## EXTRACTED DATA
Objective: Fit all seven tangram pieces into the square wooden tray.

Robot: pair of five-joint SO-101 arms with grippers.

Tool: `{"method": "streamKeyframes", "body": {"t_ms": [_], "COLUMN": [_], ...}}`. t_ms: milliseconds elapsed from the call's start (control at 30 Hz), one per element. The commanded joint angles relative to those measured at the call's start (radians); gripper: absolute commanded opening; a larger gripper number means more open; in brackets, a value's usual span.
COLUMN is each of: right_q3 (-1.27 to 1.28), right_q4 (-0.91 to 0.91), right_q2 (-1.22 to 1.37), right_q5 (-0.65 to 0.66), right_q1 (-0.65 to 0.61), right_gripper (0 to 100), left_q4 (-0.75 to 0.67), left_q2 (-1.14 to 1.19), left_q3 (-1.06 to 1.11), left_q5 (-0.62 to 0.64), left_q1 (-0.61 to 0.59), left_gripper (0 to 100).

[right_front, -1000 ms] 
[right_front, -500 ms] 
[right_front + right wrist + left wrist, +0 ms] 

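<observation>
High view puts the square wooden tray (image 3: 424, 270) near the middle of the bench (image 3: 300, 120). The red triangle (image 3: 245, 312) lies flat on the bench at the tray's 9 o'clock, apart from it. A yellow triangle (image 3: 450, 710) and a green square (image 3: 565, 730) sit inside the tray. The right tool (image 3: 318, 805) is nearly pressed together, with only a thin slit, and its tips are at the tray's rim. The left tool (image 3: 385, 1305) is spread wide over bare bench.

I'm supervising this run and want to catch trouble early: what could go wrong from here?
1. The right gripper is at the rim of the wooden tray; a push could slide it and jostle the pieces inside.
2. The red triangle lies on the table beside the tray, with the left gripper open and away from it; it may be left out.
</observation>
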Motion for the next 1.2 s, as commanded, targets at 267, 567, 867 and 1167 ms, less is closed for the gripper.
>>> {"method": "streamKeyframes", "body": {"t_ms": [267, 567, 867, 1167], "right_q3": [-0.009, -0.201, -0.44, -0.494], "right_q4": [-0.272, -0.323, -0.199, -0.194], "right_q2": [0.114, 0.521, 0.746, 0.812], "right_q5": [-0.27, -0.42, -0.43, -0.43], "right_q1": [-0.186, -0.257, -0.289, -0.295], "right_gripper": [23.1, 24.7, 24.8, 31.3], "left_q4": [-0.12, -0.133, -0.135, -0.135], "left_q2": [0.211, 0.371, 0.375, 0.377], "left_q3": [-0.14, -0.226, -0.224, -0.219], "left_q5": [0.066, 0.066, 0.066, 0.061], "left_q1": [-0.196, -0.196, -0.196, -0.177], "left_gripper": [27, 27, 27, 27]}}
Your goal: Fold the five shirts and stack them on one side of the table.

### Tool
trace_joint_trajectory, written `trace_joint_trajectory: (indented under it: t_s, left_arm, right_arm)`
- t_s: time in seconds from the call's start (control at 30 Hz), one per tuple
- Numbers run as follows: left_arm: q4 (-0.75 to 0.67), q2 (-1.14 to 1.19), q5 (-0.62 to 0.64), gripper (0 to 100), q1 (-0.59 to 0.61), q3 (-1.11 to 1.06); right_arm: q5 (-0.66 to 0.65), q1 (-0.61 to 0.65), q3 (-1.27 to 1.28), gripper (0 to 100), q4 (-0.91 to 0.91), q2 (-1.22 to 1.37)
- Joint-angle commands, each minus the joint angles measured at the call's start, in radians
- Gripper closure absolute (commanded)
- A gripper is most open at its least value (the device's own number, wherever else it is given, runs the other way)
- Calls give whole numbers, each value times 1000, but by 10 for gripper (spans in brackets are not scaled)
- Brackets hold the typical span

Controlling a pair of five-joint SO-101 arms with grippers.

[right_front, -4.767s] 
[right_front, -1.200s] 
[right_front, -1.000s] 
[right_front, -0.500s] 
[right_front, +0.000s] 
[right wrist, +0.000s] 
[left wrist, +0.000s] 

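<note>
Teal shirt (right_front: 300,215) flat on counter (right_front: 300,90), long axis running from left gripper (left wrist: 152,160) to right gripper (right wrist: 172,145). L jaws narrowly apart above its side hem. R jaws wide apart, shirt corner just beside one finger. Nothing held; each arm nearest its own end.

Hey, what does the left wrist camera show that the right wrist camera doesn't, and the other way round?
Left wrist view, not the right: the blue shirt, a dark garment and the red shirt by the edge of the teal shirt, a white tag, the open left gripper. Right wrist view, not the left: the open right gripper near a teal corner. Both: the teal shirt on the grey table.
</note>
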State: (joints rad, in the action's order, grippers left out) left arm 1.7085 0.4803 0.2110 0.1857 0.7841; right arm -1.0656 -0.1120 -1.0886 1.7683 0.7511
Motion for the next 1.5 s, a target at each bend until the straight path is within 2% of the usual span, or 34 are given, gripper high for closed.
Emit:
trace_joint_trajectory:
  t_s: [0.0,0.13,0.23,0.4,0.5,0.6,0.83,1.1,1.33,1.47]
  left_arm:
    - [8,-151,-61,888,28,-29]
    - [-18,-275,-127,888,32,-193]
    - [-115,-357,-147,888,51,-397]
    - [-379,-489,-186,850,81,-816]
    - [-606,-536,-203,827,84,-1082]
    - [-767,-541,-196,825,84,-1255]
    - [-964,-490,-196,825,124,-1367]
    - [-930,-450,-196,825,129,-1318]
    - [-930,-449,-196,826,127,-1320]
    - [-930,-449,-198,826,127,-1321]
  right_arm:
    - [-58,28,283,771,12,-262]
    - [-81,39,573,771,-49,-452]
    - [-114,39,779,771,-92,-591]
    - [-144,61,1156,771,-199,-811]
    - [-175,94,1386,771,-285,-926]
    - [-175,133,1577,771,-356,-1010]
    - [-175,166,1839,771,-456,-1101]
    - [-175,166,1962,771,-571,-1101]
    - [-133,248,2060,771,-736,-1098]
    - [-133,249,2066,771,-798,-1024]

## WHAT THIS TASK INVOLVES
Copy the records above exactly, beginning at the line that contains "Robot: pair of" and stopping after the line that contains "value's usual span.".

## SOLVED EXERCISE
Robot: pair of five-joint SO-101 arms with grippers.

Tool: `{"method": "streamKeyframes", "body": {"t_ms": [_], "COLUMN": [_], ...}}`. t_ms: milliseconds elapsed from the call's start (control at 30 Hz), one per element. The commanded joint angles relative to those measured at the call's start (radians); gripper: absolute commanded opening; a larger gripper number means more open; in brackets, a value's usual span.

This answer requires nothing more.